*Description of the task*. Exact repetition is required: reproduce every line of the data.

******************************

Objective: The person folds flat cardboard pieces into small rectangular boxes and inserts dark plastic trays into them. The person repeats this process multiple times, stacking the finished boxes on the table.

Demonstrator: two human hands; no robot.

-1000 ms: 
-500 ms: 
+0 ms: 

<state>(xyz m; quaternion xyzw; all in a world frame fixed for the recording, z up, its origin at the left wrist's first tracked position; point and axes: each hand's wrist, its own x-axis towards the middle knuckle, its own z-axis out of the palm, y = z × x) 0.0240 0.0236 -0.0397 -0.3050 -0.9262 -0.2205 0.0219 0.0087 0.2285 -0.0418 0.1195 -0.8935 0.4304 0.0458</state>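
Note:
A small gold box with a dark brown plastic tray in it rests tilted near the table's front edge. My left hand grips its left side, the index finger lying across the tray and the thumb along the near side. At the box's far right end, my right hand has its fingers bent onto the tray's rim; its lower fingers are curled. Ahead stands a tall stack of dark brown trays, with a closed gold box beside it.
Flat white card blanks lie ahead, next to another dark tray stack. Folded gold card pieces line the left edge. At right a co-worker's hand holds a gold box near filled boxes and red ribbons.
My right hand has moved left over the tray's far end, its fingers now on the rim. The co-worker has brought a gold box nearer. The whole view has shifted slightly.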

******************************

*Solution for this problem*.
Objective: The person folds flat cardboard pieces into small rectangular boxes and inserts dark plastic trays into them. The person repeats this process multiple times, stacking the finished boxes on the table.

Demonstrator: two human hands; no robot.

-1000 ms: 
-500 ms: 
+0 ms: 

<state>(xyz m; quaternion xyzw; all in a world frame fixed for the recording, z up, its origin at the left wrist's first tracked position; point and axes: each hand's wrist, its own x-axis towards the middle knuckle, its own z-axis out of the palm, y = z × x) 0.0240 0.0236 -0.0397 -0.3050 -0.9262 -0.2205 0.0219 0.0087 0.2285 -0.0418 0.1195 -0.8935 0.4304 0.0458</state>
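Note:
A small gold box with a dark brown plastic tray in it rests tilted near the table's front edge. My left hand grips its left side, the index finger lying across the tray and the thumb along the near side. At the box's far right end, my right hand has its fingers bent onto the tray's rim; its lower fingers are curled. Ahead stands a tall stack of dark brown trays, with a closed gold box beside it.
Flat white card blanks lie ahead, next to another dark tray stack. Folded gold card pieces line the left edge. At right a co-worker's hand holds a gold box near filled boxes and red ribbons.
My right hand has moved left over the tray's far end, its fingers now on the rim. The co-worker has brought a gold box nearer. The whole view has shifted slightly.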

A complete answer has now been given.